> WORK TASK:
Report each line from the data below that holds the word "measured".

> DATA EXCERPT:

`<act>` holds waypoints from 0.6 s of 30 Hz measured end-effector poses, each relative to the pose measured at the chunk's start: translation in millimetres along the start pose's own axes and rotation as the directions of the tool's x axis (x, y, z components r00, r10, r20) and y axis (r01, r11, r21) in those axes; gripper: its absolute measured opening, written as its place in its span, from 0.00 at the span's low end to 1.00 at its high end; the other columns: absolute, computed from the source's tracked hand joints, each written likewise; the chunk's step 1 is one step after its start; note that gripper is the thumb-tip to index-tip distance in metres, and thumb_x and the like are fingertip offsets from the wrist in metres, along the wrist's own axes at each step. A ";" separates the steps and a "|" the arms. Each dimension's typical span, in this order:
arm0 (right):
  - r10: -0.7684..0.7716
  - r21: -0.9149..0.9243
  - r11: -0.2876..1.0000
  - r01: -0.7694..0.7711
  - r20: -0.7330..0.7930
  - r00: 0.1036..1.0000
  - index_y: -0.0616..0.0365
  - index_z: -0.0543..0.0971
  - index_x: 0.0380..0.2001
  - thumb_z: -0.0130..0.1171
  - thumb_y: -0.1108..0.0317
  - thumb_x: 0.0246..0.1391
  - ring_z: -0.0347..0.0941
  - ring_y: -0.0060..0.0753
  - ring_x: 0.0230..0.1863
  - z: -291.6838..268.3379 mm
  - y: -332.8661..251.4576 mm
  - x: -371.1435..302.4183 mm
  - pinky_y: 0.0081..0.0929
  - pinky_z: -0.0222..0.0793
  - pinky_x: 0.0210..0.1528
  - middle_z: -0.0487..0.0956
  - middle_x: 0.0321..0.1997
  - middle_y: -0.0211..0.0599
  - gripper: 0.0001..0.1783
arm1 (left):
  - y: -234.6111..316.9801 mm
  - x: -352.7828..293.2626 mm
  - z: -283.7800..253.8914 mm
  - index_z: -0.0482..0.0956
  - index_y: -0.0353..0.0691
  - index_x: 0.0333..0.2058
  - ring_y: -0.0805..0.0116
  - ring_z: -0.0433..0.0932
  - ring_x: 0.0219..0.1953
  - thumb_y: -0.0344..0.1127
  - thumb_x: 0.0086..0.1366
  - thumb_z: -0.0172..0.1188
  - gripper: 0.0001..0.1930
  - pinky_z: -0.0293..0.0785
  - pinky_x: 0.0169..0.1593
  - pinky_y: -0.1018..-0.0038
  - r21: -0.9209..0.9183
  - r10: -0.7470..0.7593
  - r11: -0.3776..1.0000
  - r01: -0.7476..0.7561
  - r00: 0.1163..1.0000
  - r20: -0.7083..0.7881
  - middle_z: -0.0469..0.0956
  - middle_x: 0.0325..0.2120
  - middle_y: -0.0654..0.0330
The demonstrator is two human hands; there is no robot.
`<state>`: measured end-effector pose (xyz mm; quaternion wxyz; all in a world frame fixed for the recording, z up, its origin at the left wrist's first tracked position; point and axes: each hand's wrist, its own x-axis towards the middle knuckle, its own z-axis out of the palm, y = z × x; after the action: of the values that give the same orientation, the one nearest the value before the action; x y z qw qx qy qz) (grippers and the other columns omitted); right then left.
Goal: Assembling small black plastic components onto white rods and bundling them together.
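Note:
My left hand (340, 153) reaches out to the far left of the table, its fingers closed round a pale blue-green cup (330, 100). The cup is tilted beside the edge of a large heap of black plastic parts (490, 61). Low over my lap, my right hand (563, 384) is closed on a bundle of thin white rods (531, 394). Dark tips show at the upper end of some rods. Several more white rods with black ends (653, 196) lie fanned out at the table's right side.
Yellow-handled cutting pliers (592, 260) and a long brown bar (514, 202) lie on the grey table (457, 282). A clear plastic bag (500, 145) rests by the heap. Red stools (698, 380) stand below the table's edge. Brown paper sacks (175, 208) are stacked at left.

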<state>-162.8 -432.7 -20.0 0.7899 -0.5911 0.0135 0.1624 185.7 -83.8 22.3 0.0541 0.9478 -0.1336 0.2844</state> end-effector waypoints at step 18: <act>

> TASK RESPONSE:
`<act>` holds waypoints from 0.6 s of 30 Hz measured end-effector poses, each relative to the pose measured at the chunk's start: translation in millimetres along the start pose's own axes and rotation as the directions of the tool's x axis (x, y, z components r00, r10, r20) and y axis (r01, r11, r21) in those axes; gripper: its absolute measured opening, written as its place in its span, from 0.00 at the span's low end to 1.00 at its high end; the other columns: absolute, computed from the source's tracked hand joints, each written likewise; the chunk's step 1 is one step after its start; note that gripper is the thumb-tip to index-tip distance in metres, and thumb_x and the like are fingertip offsets from the wrist in metres, along the wrist's own axes at each step. A ";" separates the steps and a "|" the arms. Each dimension's typical span, in this order:
`<state>`: measured end-effector pose (xyz mm; quaternion wxyz; all in a world frame fixed for the recording, z up, its origin at the left wrist's first tracked position; point and axes: each hand's wrist, its own x-axis towards the middle knuckle, its own z-axis out of the palm, y = z × x; after the action: of the values that give the same orientation, the one nearest the value before the action; x y z qw qx qy qz) (grippers and the other columns omitted); right then left.

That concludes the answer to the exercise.